Collagen; Colloids; Serum; Proteinase


Rotating and stationary floating collagen type I gels, seeded with rabbit corneal fibroblasts, were incubated in the presence or absence of calf serum, whole soluble plasma fibronectin, 29 kDa amino terminal fibronectin fragment, Pronectin F, or ultrogel AcA 54 fractionated calf serum. The corneal stromal cells were examined for collagen gel contraction by direct measurement of gel area and matrix metalloproteinase production using sodium dodecyl sulfate (SDS) - polyacrylamide gel zymography of their culture medium. Nonrotating collagen gels showed increased contraction of the collagen gels and no detectable production of MMP-1 and MMP-3 with increasing concentrations of calf serum, whereas collagen gels with no serum showed much less contraction and detected MMP-1 and MMP-3 in the culture medium.
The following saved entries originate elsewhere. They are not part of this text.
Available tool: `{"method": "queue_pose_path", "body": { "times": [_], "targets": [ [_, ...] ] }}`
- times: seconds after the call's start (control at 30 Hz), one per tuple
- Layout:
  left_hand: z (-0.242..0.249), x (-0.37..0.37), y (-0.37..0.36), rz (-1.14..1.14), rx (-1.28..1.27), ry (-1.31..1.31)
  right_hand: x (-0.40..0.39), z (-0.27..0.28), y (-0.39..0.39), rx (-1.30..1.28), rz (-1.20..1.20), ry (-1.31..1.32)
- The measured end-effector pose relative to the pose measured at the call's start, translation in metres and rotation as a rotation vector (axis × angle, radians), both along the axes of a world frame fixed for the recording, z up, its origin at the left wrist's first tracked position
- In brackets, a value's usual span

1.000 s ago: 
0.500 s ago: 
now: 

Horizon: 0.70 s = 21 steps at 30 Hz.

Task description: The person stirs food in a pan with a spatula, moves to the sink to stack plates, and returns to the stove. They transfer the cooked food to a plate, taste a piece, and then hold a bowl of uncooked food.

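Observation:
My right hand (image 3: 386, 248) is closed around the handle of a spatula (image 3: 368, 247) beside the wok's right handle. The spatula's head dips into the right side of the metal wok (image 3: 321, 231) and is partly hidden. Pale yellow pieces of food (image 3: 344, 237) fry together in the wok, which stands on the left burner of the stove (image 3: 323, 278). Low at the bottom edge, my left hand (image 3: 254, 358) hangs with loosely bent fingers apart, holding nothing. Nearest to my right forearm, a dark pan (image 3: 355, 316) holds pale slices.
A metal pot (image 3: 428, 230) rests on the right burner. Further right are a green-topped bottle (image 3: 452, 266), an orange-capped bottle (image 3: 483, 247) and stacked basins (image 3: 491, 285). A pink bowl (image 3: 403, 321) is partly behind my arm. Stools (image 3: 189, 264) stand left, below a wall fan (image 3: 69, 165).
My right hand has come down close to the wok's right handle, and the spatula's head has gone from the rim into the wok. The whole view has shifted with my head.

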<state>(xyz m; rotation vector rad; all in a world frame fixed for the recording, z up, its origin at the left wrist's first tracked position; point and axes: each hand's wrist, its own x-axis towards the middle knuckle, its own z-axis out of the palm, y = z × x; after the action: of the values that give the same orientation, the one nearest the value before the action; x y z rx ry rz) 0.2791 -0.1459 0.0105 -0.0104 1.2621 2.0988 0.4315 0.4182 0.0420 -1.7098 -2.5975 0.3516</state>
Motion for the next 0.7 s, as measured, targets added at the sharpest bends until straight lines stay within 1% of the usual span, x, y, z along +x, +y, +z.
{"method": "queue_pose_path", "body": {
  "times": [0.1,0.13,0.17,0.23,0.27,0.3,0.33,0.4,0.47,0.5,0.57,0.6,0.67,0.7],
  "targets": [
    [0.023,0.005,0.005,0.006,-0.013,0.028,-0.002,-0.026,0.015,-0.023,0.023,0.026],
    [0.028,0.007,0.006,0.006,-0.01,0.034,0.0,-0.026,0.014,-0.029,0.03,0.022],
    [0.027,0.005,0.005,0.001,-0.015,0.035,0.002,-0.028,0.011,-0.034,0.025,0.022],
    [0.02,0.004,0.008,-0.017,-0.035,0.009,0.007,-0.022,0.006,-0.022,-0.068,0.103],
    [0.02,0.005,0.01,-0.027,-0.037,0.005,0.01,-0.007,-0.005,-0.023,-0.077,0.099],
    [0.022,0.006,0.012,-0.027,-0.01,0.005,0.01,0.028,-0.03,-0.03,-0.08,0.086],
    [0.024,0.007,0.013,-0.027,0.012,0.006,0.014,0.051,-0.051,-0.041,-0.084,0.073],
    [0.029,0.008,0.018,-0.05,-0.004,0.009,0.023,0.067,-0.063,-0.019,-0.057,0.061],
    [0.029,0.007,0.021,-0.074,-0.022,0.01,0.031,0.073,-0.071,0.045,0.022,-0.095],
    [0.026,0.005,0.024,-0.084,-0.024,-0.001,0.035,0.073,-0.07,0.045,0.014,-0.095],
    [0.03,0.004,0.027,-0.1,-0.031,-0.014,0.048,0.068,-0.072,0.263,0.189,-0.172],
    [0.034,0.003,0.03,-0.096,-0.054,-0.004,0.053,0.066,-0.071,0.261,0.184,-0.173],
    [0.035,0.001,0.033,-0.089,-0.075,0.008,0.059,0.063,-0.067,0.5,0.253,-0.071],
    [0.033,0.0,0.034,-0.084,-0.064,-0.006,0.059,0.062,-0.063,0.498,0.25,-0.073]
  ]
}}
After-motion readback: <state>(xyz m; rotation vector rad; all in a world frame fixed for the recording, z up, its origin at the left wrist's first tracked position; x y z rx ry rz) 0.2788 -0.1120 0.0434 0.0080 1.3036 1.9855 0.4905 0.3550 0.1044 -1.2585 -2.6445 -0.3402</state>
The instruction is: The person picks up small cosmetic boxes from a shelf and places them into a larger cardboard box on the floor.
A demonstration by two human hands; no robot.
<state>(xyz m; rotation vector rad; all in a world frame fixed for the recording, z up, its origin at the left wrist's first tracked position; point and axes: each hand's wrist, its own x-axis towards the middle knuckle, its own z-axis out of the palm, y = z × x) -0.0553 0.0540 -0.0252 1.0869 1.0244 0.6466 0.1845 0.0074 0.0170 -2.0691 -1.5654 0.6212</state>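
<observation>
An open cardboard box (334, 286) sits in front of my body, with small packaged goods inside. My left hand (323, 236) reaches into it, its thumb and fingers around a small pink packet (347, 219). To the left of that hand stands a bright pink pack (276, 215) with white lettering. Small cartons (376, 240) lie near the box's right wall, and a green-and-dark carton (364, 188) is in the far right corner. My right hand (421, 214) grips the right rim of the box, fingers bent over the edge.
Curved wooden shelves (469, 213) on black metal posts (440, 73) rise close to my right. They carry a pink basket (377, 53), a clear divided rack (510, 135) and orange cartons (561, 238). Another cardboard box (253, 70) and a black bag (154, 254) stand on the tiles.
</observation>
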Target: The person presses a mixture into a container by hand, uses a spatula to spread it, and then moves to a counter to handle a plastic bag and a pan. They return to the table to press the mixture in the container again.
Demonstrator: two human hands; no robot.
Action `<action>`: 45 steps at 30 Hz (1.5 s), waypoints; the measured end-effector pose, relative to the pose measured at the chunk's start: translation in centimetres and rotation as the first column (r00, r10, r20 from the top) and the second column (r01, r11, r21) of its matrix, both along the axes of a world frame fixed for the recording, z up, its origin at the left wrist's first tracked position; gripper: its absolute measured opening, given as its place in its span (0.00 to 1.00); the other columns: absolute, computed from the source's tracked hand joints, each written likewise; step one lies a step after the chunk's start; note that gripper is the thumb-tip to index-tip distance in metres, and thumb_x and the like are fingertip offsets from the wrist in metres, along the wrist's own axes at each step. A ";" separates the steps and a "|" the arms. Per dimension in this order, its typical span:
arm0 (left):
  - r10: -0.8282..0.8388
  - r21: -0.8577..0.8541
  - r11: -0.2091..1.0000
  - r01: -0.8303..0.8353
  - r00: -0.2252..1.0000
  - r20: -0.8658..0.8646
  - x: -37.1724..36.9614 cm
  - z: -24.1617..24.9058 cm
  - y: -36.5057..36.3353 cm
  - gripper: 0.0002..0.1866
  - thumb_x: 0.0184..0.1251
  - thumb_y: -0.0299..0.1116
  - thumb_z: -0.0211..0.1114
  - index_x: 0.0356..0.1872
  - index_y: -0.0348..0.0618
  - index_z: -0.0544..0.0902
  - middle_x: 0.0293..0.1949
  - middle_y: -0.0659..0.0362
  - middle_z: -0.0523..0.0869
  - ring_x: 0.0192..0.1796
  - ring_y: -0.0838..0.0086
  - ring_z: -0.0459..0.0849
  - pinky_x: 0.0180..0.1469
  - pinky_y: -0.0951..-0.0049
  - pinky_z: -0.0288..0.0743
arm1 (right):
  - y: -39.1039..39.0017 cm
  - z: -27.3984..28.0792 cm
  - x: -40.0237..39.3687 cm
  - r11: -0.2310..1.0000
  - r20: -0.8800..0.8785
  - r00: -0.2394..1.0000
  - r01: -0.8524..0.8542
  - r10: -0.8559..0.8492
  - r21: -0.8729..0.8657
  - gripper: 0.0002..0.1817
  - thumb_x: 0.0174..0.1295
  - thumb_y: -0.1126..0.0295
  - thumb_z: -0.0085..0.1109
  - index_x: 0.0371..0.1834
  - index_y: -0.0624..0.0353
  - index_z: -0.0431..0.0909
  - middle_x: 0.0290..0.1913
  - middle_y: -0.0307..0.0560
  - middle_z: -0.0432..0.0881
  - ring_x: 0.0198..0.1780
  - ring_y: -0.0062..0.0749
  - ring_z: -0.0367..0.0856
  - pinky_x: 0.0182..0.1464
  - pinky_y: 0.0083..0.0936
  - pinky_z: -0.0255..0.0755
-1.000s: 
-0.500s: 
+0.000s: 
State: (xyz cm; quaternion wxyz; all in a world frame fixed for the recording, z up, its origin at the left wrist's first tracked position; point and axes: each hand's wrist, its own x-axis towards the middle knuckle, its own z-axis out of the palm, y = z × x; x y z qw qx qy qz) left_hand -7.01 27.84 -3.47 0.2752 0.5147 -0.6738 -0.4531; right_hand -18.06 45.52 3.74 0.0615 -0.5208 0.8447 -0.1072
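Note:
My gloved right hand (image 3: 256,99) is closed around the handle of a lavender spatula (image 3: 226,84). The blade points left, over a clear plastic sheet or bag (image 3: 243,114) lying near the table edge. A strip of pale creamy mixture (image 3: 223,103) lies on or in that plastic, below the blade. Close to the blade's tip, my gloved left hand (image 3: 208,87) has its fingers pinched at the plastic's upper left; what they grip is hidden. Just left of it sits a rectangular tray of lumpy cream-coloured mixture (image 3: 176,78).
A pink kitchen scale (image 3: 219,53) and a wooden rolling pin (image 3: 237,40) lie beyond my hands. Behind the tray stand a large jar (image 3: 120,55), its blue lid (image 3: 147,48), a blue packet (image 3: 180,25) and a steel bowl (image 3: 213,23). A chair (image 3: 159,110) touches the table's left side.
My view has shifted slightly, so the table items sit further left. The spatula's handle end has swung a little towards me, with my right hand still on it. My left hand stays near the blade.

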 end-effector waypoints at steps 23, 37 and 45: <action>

Detectable levels of MMP-2 and MMP-9 remained constituitive and were unaffected by serum or a lack of serum. Fibronectin, Pronectin F (bioengineered RGDS repeated protein polymer), and 29 kDa amino terminal fibronectin fragment added into cultures containing no serum did not replace effects of serum on gel contraction or MMP-1 and MMP-3 production. Detectable levels of MMP-2 and MMP-9 remained constituitive and were unaffected by adding fibronectin, Pronectin F, and 29 kDa amino terminal fibronectin fragment. To determine which factor(s) are involved in serum mediated collagen contraction and suppression of MMP production, calf serum was fractionated on a gel chromatography column. Higher molecular weight calf serum fractions resulted in improved contraction of collagen gels and showed a marked reduction in MMP-1 and MMP-3 production while MMP-2 and MMP-9 levels remained constituitive. Continuous rotation of the collagen gel cultures enhanced collagen gel contraction and MMP-1 and MMP-3 production with respect to previously nonrotated cultures. In summary, rotating corneal fibroblast seeded collagen type I gel cultures suggest that a high molecular weight protein in serum, not fibronectin, allows proper attachment and contraction of the collagen, prevents matrix metalloproteinase-1 and -3 production, and does not affect constituitive production of MMP-2 and MMP-9.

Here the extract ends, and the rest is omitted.